Supplied information START

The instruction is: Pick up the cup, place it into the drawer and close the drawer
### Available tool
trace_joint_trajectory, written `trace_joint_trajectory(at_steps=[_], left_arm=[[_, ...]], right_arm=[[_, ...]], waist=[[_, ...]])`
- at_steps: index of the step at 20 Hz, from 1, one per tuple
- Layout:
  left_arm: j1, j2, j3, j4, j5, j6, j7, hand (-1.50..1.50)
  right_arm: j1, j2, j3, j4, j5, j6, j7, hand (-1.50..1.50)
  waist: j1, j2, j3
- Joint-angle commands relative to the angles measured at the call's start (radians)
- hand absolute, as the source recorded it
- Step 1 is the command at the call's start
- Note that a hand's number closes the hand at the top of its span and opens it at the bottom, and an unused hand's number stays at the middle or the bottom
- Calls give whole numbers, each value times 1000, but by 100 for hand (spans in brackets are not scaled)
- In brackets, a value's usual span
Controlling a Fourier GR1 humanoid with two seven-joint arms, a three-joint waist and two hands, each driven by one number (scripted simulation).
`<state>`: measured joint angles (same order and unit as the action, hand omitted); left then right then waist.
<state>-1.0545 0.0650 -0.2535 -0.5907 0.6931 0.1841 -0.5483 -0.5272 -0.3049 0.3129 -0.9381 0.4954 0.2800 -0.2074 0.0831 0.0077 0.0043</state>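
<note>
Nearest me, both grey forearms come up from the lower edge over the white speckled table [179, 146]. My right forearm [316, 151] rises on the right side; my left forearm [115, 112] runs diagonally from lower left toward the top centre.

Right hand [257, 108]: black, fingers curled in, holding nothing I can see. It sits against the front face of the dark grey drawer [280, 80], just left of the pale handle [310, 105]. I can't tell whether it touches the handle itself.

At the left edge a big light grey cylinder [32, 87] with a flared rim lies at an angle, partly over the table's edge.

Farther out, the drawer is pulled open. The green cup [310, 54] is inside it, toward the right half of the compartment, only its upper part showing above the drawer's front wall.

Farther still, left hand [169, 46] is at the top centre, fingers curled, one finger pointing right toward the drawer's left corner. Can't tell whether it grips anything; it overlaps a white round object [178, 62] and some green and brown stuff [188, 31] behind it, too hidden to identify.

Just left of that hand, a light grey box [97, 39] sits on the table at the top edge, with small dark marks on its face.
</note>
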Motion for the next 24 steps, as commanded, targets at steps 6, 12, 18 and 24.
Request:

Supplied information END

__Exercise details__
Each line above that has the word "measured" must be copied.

__Response area__
- Joint-angle commands relative to the angles measured at the call's start (radians)
`<state>`: measured joint angles (same order and unit as the action, hand omitted); left then right then waist.

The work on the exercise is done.